WORK REQUEST
When a line below contains the word "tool", copy that line.

DATA SECTION
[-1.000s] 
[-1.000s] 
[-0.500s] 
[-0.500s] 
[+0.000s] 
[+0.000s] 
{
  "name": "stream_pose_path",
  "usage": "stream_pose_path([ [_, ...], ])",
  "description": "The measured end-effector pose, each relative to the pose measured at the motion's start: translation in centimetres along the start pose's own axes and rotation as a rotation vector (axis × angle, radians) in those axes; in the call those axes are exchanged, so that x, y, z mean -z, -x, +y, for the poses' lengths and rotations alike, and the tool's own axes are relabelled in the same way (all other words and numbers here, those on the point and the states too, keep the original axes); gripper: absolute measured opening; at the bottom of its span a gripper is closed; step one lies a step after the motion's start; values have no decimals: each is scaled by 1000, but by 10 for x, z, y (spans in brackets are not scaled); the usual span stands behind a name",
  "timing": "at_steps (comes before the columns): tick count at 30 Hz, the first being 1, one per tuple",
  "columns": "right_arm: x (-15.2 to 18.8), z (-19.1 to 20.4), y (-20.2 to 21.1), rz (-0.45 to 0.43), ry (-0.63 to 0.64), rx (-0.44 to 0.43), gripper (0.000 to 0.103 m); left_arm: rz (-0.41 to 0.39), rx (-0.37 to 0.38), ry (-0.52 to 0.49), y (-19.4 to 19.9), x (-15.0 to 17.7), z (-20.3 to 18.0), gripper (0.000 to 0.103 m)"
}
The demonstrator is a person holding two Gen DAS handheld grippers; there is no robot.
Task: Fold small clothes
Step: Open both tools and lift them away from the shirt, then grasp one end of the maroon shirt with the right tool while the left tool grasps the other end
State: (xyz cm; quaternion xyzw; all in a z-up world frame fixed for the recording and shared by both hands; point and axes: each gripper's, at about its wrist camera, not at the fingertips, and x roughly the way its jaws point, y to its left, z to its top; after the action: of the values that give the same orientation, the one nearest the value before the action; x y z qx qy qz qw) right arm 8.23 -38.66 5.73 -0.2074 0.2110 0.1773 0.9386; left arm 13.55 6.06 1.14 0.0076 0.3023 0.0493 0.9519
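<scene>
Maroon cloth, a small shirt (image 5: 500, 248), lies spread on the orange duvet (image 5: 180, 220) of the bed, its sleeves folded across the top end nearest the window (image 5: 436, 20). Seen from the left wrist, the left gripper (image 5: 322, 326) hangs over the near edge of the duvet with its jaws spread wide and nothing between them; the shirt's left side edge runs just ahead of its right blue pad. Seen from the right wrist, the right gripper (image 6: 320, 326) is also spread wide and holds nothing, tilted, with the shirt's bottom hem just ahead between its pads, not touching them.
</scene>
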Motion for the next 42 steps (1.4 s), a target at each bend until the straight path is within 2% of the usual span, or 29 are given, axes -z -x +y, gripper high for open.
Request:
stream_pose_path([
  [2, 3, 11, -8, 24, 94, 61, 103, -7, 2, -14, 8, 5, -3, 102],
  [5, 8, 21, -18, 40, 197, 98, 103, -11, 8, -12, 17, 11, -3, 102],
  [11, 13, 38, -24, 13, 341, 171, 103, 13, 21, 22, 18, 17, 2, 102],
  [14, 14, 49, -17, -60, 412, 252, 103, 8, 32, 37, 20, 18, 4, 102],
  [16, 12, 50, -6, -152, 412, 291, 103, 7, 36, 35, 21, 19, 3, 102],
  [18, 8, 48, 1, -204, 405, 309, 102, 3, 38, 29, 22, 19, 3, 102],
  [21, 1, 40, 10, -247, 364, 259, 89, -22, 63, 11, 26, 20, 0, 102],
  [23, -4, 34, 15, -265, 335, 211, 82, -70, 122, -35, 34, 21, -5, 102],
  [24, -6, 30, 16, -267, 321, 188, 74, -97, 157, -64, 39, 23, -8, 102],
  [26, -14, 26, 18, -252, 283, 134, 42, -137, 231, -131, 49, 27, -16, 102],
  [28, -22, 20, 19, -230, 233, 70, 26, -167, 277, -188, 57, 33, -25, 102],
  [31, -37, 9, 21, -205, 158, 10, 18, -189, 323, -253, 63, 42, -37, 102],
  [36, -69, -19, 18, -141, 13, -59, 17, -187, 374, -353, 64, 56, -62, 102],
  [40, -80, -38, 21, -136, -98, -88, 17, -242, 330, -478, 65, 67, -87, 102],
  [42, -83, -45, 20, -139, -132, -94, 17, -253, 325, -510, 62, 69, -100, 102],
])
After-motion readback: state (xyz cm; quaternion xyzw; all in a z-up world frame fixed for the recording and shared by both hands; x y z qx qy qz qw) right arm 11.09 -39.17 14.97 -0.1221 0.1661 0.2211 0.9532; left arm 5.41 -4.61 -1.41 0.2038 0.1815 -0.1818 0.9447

WORKED SOLUTION
  "description": "The measured end-effector pose, each relative to the pose measured at the motion's start: translation in centimetres along the start pose's own axes and rotation as a rotation vector (axis × angle, radians) in those axes; in the call those axes are exchanged, so that x, y, z mean -z, -x, +y, for the poses' lengths and rotations alike, and the tool's own axes are relabelled in the same way (all other words and numbers here, those on the point and the states too, keep the original axes); gripper: absolute measured opening; at the bottom of its span a gripper is closed; step one lies a step after the motion's start; values have no decimals: each is scaled by 1000, but by 10 for x, z, y (spans in brackets are not scaled); the usual span stands behind a name",
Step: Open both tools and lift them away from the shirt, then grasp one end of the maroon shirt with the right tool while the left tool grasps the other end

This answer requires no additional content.